When my husband, Mark, and I found out we were expecting our fourth child, we immediately started taking stock of all the things we would need for another baby. We started unpacking boxes of baby clothes that were stored away after our other children had outgrown them, and made a list of things we had to buy—bottles, new car seats, a bouncer, diapers.
The list went on and on. We also made plans for how we would have to rearrange our home to accommodate our new family member.
Mark and I spent a good deal of time assessing the physical needs of our child, but, unfortunately, not as much on the less tangible aspects of expecting another child. When we finally did, however, we began to realize that in the grand scheme of things, whether we found time to buy a new bouncer didn’t really matter all that much. What mattered was that we were once again going to be bringing a new life into this world.
At first it was a bit overwhelming to think of how much our lives were going to change with a new baby.

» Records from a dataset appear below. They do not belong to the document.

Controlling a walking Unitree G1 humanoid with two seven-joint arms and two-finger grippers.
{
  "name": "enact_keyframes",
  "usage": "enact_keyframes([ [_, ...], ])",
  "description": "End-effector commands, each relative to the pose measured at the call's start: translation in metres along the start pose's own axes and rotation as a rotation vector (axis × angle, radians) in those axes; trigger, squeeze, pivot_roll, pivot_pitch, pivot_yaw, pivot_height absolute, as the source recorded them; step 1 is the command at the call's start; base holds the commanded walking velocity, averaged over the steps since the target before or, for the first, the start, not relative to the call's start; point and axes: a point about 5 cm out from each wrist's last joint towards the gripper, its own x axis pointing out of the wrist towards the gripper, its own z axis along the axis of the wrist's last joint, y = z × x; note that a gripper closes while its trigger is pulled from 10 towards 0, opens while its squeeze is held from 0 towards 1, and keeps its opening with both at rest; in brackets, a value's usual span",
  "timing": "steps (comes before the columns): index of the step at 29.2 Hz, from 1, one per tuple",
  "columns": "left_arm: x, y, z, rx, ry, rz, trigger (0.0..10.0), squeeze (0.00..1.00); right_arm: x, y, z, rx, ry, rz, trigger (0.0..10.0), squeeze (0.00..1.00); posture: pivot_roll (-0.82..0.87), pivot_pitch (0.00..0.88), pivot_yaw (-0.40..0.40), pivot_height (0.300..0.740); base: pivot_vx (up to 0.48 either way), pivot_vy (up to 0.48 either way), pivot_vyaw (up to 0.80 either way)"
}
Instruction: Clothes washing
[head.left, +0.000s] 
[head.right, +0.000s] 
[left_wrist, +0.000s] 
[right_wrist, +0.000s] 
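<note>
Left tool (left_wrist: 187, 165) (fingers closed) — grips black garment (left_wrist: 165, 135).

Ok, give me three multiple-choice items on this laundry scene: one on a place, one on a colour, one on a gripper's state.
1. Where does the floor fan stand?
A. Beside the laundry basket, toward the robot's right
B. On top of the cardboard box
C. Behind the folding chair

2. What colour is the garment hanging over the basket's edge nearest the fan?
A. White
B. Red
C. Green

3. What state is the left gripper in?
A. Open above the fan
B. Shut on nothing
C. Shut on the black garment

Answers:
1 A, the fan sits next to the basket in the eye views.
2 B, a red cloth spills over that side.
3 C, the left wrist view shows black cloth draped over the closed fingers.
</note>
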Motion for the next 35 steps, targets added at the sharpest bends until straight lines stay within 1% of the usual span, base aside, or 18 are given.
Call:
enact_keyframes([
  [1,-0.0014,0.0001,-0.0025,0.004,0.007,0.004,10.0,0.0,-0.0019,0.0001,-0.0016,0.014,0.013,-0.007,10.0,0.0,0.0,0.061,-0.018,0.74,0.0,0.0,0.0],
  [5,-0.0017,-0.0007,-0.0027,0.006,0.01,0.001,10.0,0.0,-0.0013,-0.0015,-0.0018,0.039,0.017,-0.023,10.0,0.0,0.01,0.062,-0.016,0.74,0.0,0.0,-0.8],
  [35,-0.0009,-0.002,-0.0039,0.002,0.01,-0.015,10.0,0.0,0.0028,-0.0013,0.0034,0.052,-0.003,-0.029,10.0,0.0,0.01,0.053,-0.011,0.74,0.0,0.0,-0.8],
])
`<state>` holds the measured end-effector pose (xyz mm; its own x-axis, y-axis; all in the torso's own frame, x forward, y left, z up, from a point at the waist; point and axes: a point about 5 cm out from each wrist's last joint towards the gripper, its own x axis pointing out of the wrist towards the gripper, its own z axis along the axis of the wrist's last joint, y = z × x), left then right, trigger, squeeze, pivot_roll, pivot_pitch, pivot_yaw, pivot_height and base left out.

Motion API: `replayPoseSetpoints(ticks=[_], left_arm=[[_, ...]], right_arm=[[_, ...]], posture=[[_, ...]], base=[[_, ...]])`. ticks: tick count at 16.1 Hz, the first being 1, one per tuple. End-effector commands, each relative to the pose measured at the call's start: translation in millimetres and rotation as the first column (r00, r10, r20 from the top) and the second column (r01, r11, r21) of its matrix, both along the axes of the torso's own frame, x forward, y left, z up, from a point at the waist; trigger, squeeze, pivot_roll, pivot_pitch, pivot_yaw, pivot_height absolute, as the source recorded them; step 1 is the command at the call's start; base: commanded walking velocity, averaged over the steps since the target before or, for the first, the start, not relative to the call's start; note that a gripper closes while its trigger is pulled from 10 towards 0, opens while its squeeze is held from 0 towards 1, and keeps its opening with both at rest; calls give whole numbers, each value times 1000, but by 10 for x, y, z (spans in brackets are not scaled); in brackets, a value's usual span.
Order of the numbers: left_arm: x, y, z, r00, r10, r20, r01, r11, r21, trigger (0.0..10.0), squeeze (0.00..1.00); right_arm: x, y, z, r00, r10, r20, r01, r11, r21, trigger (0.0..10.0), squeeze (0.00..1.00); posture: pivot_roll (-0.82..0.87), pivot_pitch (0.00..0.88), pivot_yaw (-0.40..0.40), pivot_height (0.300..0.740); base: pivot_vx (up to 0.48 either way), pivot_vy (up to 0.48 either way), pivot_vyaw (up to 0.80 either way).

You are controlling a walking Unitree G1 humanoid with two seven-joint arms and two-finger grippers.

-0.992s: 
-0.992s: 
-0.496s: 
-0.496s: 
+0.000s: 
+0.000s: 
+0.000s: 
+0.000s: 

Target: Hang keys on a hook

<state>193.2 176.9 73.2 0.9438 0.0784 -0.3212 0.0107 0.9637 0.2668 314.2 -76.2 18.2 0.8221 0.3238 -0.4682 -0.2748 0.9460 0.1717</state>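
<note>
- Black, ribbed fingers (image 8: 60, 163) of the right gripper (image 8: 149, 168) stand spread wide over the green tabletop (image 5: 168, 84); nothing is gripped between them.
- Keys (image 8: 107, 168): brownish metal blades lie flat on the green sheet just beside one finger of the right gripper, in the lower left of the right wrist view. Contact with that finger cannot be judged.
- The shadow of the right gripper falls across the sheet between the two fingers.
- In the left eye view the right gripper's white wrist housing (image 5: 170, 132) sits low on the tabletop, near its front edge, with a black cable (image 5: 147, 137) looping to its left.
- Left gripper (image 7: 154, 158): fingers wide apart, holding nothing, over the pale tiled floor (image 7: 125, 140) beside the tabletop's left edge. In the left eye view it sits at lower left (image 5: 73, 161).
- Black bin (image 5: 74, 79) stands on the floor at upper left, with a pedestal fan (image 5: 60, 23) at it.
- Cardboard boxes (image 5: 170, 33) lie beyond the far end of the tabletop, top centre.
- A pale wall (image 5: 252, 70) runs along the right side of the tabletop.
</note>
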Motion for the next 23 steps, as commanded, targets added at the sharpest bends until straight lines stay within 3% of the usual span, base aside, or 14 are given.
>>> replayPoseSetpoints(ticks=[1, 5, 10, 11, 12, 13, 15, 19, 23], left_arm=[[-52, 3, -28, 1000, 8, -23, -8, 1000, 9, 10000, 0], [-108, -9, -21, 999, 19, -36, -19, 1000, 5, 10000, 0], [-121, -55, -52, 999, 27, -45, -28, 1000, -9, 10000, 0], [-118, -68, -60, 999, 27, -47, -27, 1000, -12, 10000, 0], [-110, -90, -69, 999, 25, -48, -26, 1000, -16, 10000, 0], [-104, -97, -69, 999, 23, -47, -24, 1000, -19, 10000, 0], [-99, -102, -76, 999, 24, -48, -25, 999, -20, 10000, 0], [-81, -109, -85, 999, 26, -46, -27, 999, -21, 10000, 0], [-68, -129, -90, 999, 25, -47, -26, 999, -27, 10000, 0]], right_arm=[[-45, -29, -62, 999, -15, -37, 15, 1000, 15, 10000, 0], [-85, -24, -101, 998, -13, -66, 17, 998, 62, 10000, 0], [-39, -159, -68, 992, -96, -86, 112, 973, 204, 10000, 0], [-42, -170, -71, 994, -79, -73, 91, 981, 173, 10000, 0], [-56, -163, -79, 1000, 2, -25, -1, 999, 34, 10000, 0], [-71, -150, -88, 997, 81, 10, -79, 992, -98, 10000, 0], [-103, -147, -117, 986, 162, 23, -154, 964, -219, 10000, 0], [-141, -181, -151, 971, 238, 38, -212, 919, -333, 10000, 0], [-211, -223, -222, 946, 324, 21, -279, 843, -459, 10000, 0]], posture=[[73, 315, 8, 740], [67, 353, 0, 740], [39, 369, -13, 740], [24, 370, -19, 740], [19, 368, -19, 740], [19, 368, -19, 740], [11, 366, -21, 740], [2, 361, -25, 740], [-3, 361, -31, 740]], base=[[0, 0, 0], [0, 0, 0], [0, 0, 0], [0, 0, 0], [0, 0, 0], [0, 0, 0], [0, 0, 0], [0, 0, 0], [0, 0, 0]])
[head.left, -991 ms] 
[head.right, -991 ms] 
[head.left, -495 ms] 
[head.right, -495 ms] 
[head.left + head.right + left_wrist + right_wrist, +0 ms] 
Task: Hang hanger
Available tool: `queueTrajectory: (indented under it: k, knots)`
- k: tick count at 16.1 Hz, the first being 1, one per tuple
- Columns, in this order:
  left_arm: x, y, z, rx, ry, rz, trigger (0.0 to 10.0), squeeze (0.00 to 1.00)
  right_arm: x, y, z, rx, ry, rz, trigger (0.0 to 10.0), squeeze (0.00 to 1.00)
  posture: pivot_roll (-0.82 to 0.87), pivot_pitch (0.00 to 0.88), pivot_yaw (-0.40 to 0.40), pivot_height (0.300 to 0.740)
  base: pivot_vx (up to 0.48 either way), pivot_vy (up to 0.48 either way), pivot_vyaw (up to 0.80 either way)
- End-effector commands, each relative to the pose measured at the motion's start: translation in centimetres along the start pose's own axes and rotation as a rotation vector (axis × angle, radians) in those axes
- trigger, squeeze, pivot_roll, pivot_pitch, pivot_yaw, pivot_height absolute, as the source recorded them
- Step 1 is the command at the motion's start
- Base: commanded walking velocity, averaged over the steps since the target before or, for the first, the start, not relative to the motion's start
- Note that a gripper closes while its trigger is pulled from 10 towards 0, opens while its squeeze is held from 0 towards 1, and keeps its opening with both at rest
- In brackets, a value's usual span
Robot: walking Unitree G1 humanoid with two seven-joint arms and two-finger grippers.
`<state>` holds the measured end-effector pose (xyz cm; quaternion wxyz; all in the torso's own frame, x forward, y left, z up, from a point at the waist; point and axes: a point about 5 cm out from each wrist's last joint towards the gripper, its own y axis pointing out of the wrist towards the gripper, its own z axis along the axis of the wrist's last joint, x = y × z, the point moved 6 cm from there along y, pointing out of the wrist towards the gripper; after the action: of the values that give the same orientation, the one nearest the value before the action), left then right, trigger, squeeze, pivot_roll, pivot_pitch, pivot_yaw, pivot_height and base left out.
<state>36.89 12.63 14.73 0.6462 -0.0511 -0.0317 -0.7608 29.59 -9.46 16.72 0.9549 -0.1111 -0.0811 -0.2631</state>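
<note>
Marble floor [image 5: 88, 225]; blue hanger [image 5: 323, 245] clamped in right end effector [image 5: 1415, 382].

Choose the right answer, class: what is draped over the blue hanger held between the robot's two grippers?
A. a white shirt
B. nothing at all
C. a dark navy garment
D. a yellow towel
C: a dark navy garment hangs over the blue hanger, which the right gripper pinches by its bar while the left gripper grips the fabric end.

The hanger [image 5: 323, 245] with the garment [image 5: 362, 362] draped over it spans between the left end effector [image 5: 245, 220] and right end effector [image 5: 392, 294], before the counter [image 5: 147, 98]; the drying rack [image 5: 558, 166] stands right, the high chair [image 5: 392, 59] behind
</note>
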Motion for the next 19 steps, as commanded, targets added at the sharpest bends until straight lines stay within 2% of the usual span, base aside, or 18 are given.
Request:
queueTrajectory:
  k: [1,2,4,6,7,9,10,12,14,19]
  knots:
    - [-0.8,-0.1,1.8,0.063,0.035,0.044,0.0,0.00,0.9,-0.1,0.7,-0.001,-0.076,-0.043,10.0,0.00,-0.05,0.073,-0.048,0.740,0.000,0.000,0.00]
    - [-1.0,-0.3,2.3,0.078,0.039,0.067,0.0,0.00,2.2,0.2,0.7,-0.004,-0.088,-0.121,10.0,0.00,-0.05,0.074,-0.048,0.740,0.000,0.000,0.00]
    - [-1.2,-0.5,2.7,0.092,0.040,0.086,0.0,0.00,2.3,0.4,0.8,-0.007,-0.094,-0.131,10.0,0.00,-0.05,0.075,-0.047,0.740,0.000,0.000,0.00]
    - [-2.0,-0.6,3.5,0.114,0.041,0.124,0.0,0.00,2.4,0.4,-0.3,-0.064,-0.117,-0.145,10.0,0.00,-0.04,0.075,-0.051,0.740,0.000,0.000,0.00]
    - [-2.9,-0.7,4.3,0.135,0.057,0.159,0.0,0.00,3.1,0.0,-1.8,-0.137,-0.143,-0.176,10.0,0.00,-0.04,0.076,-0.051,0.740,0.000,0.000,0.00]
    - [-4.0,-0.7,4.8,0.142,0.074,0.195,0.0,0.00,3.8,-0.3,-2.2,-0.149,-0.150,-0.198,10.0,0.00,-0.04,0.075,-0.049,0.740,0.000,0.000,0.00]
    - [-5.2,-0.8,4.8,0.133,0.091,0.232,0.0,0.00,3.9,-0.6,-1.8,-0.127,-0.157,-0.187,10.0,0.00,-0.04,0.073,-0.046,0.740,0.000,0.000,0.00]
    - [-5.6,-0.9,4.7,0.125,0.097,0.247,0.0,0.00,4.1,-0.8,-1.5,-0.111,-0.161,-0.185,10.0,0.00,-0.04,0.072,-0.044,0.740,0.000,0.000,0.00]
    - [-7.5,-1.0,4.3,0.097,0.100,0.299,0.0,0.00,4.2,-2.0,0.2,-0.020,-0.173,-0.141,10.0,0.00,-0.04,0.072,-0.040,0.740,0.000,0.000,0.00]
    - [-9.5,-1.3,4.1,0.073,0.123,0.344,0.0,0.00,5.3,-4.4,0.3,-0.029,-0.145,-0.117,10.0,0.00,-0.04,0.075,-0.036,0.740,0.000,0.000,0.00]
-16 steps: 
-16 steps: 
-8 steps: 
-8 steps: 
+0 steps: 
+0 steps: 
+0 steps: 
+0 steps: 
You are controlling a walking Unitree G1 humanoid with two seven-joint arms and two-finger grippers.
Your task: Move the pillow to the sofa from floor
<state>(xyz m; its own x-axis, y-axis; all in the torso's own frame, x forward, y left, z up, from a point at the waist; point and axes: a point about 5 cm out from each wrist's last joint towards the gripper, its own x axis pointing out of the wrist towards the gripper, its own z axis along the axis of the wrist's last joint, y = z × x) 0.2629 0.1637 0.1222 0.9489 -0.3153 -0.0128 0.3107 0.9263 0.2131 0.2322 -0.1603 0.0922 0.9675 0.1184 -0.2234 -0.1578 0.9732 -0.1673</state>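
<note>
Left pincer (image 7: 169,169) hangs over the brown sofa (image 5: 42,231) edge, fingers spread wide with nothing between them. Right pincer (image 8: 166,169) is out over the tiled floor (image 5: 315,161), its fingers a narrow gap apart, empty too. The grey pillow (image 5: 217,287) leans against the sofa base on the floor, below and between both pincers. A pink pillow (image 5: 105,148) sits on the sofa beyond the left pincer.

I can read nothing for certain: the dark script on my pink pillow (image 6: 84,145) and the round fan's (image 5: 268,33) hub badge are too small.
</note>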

But then we realized that this provided us with a good opportunity to stop and assess where we were in our lives and what this new addition meant for our family.
The fact that we were doing all this reflecting at the same time the Church was celebrating the season of Lent was certainly not lost on us, and especially not on me. Lent, in and of itself, is a time of preparation. The 40 days lead us up to and prepare us for the challenges and triumphs of Holy Week and Easter. Lent also offers the perfect time for Catholics to slow down and assess their lives, both literally and spiritually.
On a very personal level, being pregnant during Lent is providing me with a unique perspective on the season. And it has extended it well beyond the traditional 40 days for me. Not only am I going to spend 40 days reflecting on where I am in my life and preparing for the birth of my child, but I am also going to spend 40 weeks doing it. As Jesus spent 40 days in the desert praying and reflecting, I will do so throughout my pregnancy.
I am also provided with a wonderful reminder that the Lenten season is not just about giving something up. It’s about offering ourselves up for the good of others.
When I was growing up, Lent for me usually meant giving up whatever candy bar I happened to like at the time. Then as I got a bit older, I started thinking in terms of being more proactive on behalf of others as my Lenten offering. For instance, perhaps each day I would offer someone a compliment or do a good deed for someone.
Change in Perspective
This change from looking inward to looking toward others can be best summed up by the Greek word metanoia. In Lenten Lunches: Reflections on the Weekday Readings for Lent and Easter Week, the late Daniel E. Pilarcyzk explains it this way: “The word metanoia connotes a change of mind and heart, altering one’s mind-set toward whole new ways of thinking and acting. This involves taking a look at where we are and trying to see where we ought to be. It involves testing our values and discerning how they stack up against the values that Jesus offers his followers.”
This concept has become vividly clear to me as I watch my stomach grow and feel my child move within me. Each day, each meal, each action is dedicated to the greater good of this child within me, my constant companion on this 40-week Lenten journey.